→ STORED DATA:
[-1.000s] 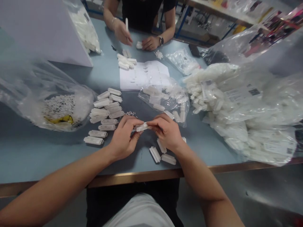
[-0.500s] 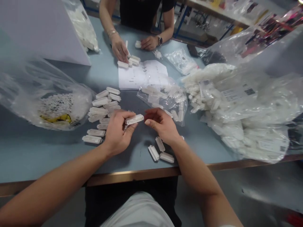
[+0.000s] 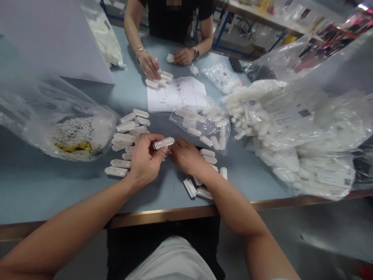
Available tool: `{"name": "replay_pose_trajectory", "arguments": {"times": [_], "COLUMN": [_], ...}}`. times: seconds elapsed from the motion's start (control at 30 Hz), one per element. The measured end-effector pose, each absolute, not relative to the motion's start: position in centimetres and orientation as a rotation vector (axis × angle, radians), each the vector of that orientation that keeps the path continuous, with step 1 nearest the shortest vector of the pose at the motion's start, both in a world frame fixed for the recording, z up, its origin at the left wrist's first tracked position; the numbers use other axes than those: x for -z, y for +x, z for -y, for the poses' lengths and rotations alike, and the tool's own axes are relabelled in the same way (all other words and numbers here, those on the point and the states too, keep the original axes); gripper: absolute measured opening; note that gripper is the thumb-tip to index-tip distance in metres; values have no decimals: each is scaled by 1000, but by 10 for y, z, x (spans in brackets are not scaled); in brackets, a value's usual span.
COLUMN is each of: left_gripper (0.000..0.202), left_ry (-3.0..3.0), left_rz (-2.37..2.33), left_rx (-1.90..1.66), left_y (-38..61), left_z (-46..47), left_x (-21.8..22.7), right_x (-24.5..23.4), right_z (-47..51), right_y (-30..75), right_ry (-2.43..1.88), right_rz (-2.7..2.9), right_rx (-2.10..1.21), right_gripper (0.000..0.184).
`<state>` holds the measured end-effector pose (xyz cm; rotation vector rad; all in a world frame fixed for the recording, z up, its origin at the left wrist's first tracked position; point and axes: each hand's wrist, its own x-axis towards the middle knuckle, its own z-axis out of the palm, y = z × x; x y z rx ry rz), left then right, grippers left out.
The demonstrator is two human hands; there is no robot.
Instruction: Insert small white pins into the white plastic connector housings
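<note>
Between the thumb and fingers of my left hand (image 3: 145, 157) is a white plastic connector housing (image 3: 163, 143), its face with rows of small holes turned up toward me. My right hand (image 3: 188, 155) reaches in beside it, low over the table, fingers drawn together and tips partly hidden. Whether a small part is in them I cannot make out. A few tiny white pieces (image 3: 164, 158) show under the housing. Left of my left hand lies a group of similar housings (image 3: 117, 171). More loose housings (image 3: 190, 188) lie around and under my right forearm.
A co-worker's hands (image 3: 149, 65) handle white housings by a printed sheet (image 3: 157, 99) across the table. An open bag of small white parts (image 3: 87, 134) stands left. A bag of housings (image 3: 201, 120) lies ahead; large filled bags (image 3: 294, 116) are piled right. The table edge (image 3: 163, 216) is near me.
My right hand has moved left and down, from apart beside the housing to close against its right end. The housing in my left hand has tilted, showing its holes more clearly.
</note>
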<state>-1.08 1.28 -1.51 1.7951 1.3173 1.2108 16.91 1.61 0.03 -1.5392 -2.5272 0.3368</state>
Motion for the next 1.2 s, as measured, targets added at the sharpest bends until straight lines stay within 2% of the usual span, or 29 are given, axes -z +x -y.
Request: {"name": "replay_pose_trajectory", "arguments": {"times": [0.13,0.3,0.47,0.77,1.2], "left_gripper": [27,29,28,25,18], "left_ry": [1723,1760,1846,1957,2132], "left_rz": [-1274,-1246,-1228,-1177,-1181], "left_rx": [-1224,-1199,-1154,-1161,-1188], "left_y": [-10,-9,-9,-7,-5], "left_z": [-13,-9,-5,-2,-1], "left_x": [15,14,10,2,-9], "right_x": [-7,-19,-26,-22,-17], "right_z": [-12,-7,0,11,12], "right_y": [183,200,200,198,195], "right_ry": [-1547,-1524,-1417,-1297,-1037], "right_rz": [2405,1762,1517,1856,2047], "right_rx": [-411,-854,-939,-444,15], "right_gripper": [21,6,11,16,22]}}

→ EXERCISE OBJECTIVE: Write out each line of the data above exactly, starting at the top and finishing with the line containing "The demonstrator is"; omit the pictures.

→ RESPONSE FOR THIS EXERCISE:
[-1.000s] 
[-0.500s] 
[+0.000s] 
Available tool: `{"name": "replay_pose_trajectory", "arguments": {"times": [_], "COLUMN": [_], ...}}`. times: seconds elapsed from the motion's start (control at 30 Hz), one per element. The measured end-effector pose, each absolute, not relative to the motion's start: position in centimetres and orientation as a rotation vector (axis × angle, radians), each the vector of that orientation that keeps the path continuous, with step 1 nearest the shortest vector of the pose at the motion's start, both in a world frame fixed for the recording, z up, its origin at the left wrist's first tracked position; the numbers use other axes than those: x for -z, y for +x, z for -y, for the poses' lengths and rotations alike, and the tool's own axes are relabelled in the same way (all other words and numbers here, those on the point and the states too, keep the original axes); gripper: absolute measured opening; note that gripper is the thumb-tip to index-tip distance in metres; values have no decimals: each is scaled by 1000, but by 10 for y, z, x (spans in brackets are not scaled); in brackets, a value's usual span.
COLUMN is each of: left_gripper (0.000..0.202), left_ry (-3.0..3.0), left_rz (-2.37..2.33), left_rx (-1.90..1.66), left_y (-38..61), left_z (-46..47), left_x (-21.8..22.7), right_x (-24.5..23.4), right_z (-47..51), right_y (-30..75), right_ry (-2.43..1.88), right_rz (-2.7..2.9), right_rx (-2.10..1.21), right_gripper (0.000..0.184).
`<state>` holds the measured end-effector pose (xyz cm; rotation vector rad; all in a world frame fixed for the recording, z up, its origin at the left wrist's first tracked position; point and axes: each hand's wrist, its own x-axis towards the middle knuckle, its own z-axis out of the palm, y = z × x; x y z rx ry rz), left then right, grippers left out.
The demonstrator is two human hands; there is no robot.

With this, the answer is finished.